Iceberg Twice the Size of Manhattan Soon to Break Free of Antarctic Shelf
A gigantic rifting event is entering its final phase on the Brunt Ice Shelf in Antarctica. Two enormous crevasses are predicted to intersect in the coming months. This will cause an ice berg measuring between 580 and 660 sq. mi. (1500 - 1700 sq. km.) and up to 820 feet (250 m) thick to break free from the Antarctic continent into the Weddell Sea. It will be largest ice berg to calve off the shelf since scientists started paying attention in 1915.
The first crack, called Chasm 1, had shown no movement in 35 years, but that changed in 2013. Since then, scientists have been watching Chasm 1 grow at a rate of about one to two miles (approximately 4km) per year. Then in late October of 2016, a second crack appeared perpendicular to Chasm 1. The “Halloween Crack”-which could be called that as much for its jagged Joker-smile edge as for the timing of its discovery-extends east from the McDonald Ice Rumples. The two cracks are projected to meet in the next few months.

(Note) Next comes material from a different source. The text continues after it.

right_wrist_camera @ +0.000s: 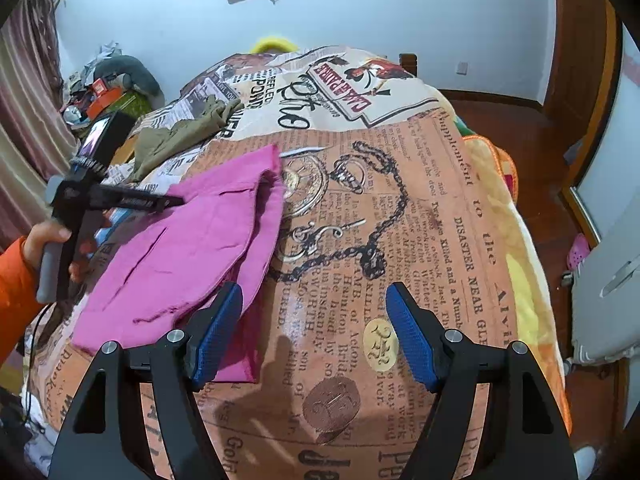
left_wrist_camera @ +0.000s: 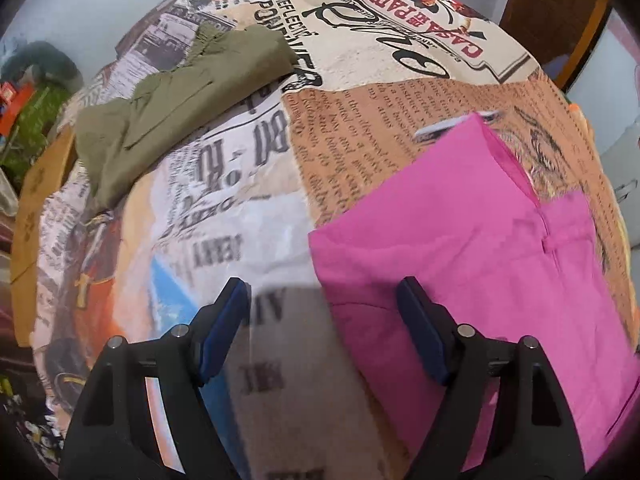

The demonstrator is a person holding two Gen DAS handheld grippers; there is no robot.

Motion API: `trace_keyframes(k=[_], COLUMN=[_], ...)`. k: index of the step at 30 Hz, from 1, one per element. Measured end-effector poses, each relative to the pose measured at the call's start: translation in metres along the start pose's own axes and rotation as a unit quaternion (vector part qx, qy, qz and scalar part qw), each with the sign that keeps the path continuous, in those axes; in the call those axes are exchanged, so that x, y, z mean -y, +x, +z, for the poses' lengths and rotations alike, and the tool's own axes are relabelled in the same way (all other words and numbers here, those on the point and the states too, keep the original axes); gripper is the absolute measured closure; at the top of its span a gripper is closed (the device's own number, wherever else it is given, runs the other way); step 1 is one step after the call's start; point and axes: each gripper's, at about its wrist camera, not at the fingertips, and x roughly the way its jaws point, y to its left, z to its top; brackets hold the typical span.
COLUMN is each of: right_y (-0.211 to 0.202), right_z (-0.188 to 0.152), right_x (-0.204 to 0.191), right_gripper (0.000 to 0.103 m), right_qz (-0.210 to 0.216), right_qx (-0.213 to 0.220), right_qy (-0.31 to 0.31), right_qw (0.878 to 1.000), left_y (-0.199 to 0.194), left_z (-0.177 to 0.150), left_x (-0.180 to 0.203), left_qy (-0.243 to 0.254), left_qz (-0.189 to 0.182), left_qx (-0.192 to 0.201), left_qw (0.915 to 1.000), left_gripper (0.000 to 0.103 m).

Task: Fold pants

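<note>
Two garments on a bed [right_wrist_camera: 420, 208] spread with a newspaper-print cover: pink pants [left_wrist_camera: 472, 248] near the front, an olive-green garment [left_wrist_camera: 168, 108] well apart toward the far left corner. Largest first, then: bed filling both views, cover printed in orange, cream and black. Next in size, pink pants lying flat, already doubled over by the look of the layered edges, one long seam and a pocket slit showing on top. Likely light, soft and limp; bound to sag and crease if lifted at one point only, not slippery, nothing fragile. Best taken at two corners of one short edge, pinching all layers together, so the fold carries over evenly.

Olive-green garment bunched and partly folded, not touched by either tool.

Left tool [left_wrist_camera: 324, 320] wide open, nothing between the pads, pointing steeply down over the pants' near left corner; right pad above pink cloth, left pad above bare cover, so the cloth edge runs between them. Contact with the cloth not certain from this angle. Seen from the right wrist, held by a hand [right_wrist_camera: 52, 240] in an orange sleeve at the pants' left side.

Right tool [right_wrist_camera: 314, 332] also wide open and empty, hovering just beside the pants' near right edge: left pad over the pink hem, right pad over bare cover.
</note>
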Motion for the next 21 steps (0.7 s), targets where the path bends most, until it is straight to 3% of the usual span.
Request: trace_keyframes(k=[4, 9, 21], right_y=[-0.008, -0.010, 0.011], right_z=[0.004, 0.004, -0.025], right_x=[0.000, -0.010, -0.059], right_gripper=[0.032, 0.032, 0.032], right_qz=[0.004, 0.015, 0.048], right_qx=[0.016, 0.015, -0.036], right_qy=[0.003, -0.008, -0.089], right_qw=[1.000, 1.000, 0.994], left_y=[-0.015, -0.039, -0.083], left_z=[-0.019, -0.054, -0.119], left_x=[-0.007, -0.017, 0.003], left_qy=[-0.003, -0.026, -0.043], left_qz=[0.012, -0.004, -0.042], left_qx=[0.006, 0.007, 0.021], left_qw=[0.9999, 0.9996, 0.9979], left_gripper=[0.024, 0.024, 0.026])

As soon as the Halloween Crack appeared, scientists at the Halley VI Research Station knew they would need to close up shop and head inland, again. First established in 1956 to study Earth’s atmosphere, the station has been moved several times due to ice instability and movement. The latest move, which involved hauling individual modules propped on “telescopic legs ending in giant skis,” one at a time, 14 miles inland, began in December of 2016 and was completed ahead of schedule in just over a year.
Now on the safe side of Chasm 1, scientists speculate about whether the calving event will have an impact on the stability of the remaining ice shelf. “The likely future loss of the ice on the other side of the Halloween Crack suggests that more instability is possible,” says NASA/University of Maryland, Baltimore County (UMBC) glaciologist Chris Shuman, “with associated risk to Halley VIa.”
Professor Hilmar Gudmundsson of Northumbria University asserts that all this activity is to be expected as part of the natural life cycle of the Antarctic Ice Sheet: “Ice shelves just do this. They grow with time and eventually chunks break off…. So while what is happening now is new to us, for the ice shelf, this is most likely not a new thing, and it’s very plausible that something like this has happened in the past.”
We’ll soon find out whether the meeting of the Halloween Crack and Chasm 1 trigger an acceleration of calving events in Antarctica. If so, a team of specialized snow tractors rigged up like mechanized sled dogs will get busy hauling Halley’s futuristic research pods farther up the Brunt to less fractured ground.